但晏子修先看了一眼糖糕,又抬眸看了看景绍辞,然后直接启唇将糖糕吃进了嘴里。
“好不好吃?”
晏子修将嘴里的东西咽下后,拿起油纸上的另一块喂到了景绍辞嘴边,“甚是美味,你也尝尝。”
景绍辞喜欢晏子修对他做的一切亲昵举动,所以含进糖糕的同时还用舌尖划过了晏子修的手指。
嚼完之后,得了便宜还卖乖的他开口道:“你说的不错,确实很好吃。”
至于说的是糖糕还是晏子修的手指,两人心知肚明。
用完早食之后,两人在众目睽睽之下拉着手走出了海云天。
“晏晏,我们现在去哪?”
晏子修略想了片刻,转头看着他道:“我想去见见二位师兄。”
要说前世能惹晏子修生气的人,除了景绍辞,那就是三师兄魏于渊。
魏于渊幼年就淘的上蹿下跳,到处惹祸,就连尹青禾都说他不适合做道士,应该送到寨子里去做山匪。
魏于渊小时候没少捉弄晏子修,所以在他九岁那年成功的被晏子修用石头打破了头。
大师兄综合了师父和师伯的性格,既聪慧又温柔,二师兄继承了谢忱策的岐黄之术,晏子修则是继承了尹青禾的道法。
魏于渊医术只学了个皮毛,道法也远不如晏子修,偏偏把尹青禾的嘴毒学了个十成十。
他没事有事就爱损晏子修两句,只不过晏子修后来踏入修途性情变得清冷起来,再不与他分辩。
从表面上看,魏于渊是极不喜欢晏子修这位小师弟的,但也是魏于渊,在晏子修决定登上国师之位时,死死的抱住他的腿不让他走,哪怕被晏子修打到重伤也不松手。

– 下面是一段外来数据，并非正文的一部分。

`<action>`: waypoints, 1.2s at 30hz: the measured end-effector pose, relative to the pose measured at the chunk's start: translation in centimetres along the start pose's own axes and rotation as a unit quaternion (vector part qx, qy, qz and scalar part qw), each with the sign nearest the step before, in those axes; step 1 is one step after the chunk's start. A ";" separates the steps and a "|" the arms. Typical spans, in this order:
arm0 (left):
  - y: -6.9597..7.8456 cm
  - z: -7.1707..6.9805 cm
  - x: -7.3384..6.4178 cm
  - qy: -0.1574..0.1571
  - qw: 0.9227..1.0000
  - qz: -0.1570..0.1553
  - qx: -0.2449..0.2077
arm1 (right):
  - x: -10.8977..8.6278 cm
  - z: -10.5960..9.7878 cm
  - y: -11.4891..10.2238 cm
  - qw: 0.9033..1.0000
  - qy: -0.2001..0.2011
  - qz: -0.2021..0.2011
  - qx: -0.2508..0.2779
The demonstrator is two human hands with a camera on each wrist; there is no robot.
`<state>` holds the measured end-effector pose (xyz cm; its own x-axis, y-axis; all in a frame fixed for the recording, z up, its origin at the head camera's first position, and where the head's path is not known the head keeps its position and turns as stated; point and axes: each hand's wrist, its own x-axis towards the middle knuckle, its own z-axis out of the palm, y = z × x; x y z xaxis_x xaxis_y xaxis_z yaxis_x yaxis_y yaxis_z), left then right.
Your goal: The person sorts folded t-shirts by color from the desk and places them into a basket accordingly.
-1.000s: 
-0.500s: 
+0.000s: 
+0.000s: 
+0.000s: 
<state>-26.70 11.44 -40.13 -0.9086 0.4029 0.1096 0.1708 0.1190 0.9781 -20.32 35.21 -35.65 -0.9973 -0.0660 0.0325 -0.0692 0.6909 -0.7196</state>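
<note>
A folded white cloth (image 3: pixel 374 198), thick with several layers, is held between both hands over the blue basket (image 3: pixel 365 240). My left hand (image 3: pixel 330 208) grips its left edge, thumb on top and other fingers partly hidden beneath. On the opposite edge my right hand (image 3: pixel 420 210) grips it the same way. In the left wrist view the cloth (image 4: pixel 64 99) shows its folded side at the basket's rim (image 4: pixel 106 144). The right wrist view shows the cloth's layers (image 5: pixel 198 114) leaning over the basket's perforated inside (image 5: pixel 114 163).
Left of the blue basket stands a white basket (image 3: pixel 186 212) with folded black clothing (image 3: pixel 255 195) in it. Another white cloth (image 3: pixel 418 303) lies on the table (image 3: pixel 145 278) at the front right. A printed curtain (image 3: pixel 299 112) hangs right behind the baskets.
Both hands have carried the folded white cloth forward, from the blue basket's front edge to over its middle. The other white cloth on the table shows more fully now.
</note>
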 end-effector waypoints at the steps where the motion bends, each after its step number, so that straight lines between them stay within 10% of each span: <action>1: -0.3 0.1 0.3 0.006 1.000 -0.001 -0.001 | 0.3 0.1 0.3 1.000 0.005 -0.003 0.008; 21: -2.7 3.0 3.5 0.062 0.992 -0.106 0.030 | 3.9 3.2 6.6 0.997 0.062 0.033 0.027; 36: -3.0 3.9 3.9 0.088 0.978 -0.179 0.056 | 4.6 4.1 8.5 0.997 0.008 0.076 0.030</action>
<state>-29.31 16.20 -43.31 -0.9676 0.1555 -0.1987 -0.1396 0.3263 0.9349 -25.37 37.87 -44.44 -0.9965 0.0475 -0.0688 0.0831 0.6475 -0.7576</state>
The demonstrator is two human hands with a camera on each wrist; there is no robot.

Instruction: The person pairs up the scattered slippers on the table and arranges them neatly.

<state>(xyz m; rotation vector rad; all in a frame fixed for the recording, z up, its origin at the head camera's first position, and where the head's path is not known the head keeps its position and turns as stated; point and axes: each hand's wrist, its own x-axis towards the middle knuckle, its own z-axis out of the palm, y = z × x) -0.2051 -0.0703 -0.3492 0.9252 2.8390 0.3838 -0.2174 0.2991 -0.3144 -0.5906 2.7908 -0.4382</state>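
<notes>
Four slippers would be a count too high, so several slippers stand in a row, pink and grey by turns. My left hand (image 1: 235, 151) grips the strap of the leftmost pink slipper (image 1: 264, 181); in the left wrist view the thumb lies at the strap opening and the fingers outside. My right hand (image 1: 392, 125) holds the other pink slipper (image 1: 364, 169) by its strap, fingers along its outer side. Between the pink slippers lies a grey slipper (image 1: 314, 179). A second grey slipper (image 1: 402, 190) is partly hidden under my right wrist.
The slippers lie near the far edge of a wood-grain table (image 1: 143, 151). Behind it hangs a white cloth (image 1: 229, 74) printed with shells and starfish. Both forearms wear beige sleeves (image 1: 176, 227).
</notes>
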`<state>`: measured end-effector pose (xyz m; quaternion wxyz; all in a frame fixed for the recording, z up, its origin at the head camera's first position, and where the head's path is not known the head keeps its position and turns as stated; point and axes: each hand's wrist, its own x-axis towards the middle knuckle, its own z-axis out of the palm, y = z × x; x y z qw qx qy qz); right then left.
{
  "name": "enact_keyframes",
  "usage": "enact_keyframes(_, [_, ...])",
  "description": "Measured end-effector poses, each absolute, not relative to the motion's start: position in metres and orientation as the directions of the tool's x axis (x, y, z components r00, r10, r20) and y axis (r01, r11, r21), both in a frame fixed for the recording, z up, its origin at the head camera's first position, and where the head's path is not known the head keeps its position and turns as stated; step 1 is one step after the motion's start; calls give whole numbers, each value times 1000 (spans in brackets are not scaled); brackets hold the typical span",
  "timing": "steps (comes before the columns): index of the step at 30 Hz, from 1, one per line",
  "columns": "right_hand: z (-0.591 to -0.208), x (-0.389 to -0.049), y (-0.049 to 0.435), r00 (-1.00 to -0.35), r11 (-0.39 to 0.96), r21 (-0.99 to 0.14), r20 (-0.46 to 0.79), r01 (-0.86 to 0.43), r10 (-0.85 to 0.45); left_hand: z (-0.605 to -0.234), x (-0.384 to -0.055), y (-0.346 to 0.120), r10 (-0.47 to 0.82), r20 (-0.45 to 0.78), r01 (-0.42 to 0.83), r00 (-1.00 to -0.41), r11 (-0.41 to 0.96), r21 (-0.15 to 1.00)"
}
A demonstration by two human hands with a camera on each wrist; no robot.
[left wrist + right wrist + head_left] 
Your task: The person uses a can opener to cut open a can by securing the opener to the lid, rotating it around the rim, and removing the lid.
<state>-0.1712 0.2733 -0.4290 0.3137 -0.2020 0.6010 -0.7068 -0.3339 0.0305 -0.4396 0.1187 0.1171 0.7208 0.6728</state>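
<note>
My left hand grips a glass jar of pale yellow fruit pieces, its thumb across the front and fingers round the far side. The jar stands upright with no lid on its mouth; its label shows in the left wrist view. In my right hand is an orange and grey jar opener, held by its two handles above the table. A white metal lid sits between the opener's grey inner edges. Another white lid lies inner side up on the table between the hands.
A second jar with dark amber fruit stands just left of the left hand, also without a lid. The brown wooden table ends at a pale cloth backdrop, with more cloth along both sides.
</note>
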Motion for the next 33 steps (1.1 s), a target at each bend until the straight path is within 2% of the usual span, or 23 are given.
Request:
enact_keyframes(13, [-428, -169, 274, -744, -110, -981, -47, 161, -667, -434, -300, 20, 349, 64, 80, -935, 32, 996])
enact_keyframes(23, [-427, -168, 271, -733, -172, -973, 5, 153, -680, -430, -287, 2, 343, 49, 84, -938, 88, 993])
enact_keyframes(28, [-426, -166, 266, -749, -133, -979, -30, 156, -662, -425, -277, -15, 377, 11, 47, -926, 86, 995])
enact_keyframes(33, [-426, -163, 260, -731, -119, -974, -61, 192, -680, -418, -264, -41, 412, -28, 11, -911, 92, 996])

晏子修微阖双眸,在感应道魏于渊所在之处后却极快的蹙了一下眉心。
“我们回天风观。”
如今的天风观早已不再破败,香客们人头攒动,台阶前摆放的香炉台也是青烟缭绕。
两人进入正殿后,找上一名弟子问到:“我等可否面见掌教?”
弟子刚要开口拒绝,可一见两人通身的气派又不敢胡乱做主,只好说了一句稍等后朝后面丹房跑去。
大约过了一盏茶的时间,两人被请到了静室。
“二位贵客稍候,掌教即刻便来。”
晏子修微微颔首,“有劳。”
两个人一边喝茶一边等,没过一会,一道语调嚣张的声音在门外响起。
只见魏于渊吊儿郎当的甩着拂尘,迈过门槛道:“我看是谁在屎坑上搭凉棚,端个臭架子还想见我掌教师兄?”